WHAT IS BEING ASKED: Go through the records below and return each line that has "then" in it.

::: RECORD EXCERPTS

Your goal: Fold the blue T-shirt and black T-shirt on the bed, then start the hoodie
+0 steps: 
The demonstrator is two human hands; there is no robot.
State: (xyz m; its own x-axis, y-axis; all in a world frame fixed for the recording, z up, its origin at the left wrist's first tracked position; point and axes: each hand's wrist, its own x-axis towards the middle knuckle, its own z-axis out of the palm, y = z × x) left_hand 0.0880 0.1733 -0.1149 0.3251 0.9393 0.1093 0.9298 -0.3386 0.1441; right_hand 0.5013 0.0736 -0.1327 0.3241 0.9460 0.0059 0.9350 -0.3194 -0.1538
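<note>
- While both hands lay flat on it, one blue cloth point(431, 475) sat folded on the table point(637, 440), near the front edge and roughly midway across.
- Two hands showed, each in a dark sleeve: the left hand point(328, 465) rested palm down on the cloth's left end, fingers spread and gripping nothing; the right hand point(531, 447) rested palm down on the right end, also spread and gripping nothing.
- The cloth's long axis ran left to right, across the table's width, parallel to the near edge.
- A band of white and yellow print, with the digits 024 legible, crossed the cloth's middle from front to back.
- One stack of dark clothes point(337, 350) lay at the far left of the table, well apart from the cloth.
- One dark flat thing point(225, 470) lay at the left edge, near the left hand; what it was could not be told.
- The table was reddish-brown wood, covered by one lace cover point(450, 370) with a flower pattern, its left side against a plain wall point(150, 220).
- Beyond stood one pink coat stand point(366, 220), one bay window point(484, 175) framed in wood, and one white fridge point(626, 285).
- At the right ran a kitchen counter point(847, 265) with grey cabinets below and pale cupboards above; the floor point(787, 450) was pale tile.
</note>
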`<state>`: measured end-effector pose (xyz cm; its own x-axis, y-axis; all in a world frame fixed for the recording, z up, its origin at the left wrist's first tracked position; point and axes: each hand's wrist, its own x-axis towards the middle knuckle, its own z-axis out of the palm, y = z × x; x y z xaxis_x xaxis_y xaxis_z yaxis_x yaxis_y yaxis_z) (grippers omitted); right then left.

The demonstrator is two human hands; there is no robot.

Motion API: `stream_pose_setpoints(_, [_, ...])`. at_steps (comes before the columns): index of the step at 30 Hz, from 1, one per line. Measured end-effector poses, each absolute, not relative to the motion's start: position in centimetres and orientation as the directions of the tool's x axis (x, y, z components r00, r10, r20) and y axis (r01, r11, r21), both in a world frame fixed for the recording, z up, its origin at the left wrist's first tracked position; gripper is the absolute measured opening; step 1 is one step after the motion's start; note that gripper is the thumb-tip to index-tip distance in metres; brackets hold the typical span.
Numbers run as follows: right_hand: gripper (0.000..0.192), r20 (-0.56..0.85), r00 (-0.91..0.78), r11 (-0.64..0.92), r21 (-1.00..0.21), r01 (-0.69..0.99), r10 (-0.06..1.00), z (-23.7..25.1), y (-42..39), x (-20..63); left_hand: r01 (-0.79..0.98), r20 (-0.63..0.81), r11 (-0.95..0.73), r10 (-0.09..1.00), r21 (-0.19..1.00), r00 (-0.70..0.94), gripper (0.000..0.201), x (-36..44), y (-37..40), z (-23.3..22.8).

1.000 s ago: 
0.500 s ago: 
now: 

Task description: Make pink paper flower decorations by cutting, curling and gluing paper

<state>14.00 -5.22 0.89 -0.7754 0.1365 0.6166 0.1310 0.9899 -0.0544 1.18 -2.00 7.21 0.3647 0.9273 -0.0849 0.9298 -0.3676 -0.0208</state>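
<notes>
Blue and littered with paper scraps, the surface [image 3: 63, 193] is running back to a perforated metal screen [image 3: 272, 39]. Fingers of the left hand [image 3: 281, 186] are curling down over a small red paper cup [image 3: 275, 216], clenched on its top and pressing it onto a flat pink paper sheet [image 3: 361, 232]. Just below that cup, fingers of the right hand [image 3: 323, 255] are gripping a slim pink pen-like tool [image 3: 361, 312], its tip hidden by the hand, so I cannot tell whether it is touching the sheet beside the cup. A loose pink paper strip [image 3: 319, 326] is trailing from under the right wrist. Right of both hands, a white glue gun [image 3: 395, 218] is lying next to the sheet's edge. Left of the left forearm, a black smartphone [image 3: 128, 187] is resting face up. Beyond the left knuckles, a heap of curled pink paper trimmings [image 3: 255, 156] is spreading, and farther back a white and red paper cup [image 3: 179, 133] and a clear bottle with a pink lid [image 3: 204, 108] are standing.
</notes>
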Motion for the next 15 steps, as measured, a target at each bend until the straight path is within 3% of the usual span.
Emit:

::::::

TASK ANSWER:
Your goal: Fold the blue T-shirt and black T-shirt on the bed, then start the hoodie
`<state>`: measured end-effector pose (xyz cm; its own x-axis, y-axis; all in a world frame fixed for the recording, z up, its origin at the left wrist's first tracked position; point and axes: each hand's wrist, its own x-axis towards the middle knuckle, its own z-axis out of the palm, y = z × x; x y z xaxis_x xaxis_y xaxis_z yaxis_x yaxis_y yaxis_z) (grippers omitted); right then left.

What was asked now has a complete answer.